Oui, c'est justement la particularité de l'obligation réelle environnementale. Contrairement à un simple engagement personnel du propriétaire, l'ORE est attachée au bien lui-même : elle suit la parcelle et non la personne. Lorsque le fonds est vendu, donné ou transmis par succession, l'obligation se transmet automatiquement au nouveau propriétaire, pour la durée restant à courir. C'est pourquoi l'acte qui l'établit est publié au service de la publicité foncière : tout acquéreur potentiel peut en prendre connaissance avant d'acheter. Un acheteur doit donc vérifier l'existence d'une éventuelle ORE avant de signer, car elle peut peser sur l'usage du bien pendant des décennies. Pour le propriétaire qui s'engage, cette dimension réelle est un atout : elle garantit la pérennité de la protection environnementale au-delà de sa propre présence.

Faut-il l'accord du fermier pour signer une ORE ?

Oui, lorsque la parcelle fait l'objet d'un bail rural, l'accord préalable du preneur en place est nécessaire.

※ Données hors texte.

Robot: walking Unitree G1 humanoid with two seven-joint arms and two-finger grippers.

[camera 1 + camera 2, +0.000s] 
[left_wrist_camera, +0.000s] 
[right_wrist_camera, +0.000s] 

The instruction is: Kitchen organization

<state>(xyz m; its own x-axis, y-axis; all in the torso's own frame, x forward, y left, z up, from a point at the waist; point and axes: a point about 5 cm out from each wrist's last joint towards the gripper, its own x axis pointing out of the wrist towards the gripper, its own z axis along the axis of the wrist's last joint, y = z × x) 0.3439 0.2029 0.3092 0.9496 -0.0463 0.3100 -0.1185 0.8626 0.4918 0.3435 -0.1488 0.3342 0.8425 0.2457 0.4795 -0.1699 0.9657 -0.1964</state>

Une obligation réelle environnementale peut en effet modifier les conditions d'exploitation — limiter certaines pratiques, imposer le maintien d'une haie ou d'une prairie — et le fermier bénéficie du statut protecteur du fermage. On ne peut donc pas lui imposer de nouvelles contraintes sans son consentement. Cette exigence est logique : elle protège l'exploitant contre des engagements pris au-dessus de sa tête par le propriétaire. En pratique, un projet d'ORE sur une terre louée suppose une concertation entre bailleur et preneur, parfois assortie d'une compensation. À défaut d'accord du fermier, le propriétaire ne peut pas conclure valablement l'engagement. Faites vérifier la situation locative avant d'envisager une ORE.

Quelle durée et quels avantages pour une ORE ?

L'obligation réelle environnementale se conclut pour une durée librement fixée par les parties, dans la limite d'un maximum de quatre-vingt-dix-neuf ans. Elle peut donc s'inscrire dans le très long terme, ce qui en fait un outil puissant de protection durable de la nature. En contrepartie des engagements pris, plusieurs avantages sont possibles. La commune peut, si elle le décide, exonérer le bien de taxe foncière sur les propriétés non bâties pour les parcelles concernées. L'acte qui établit l'ORE bénéficie par ailleurs d'un régime favorable en matière de droits d'enregistrement et de taxe de publicité foncière. Ces avantages fiscaux dépendent de délibérations locales et de textes susceptibles d'évoluer : leur montant et leurs conditions sont à vérifier au cas par cas. L'ORE peut enfin servir à mettre en œuvre une mesure de compensation écologique.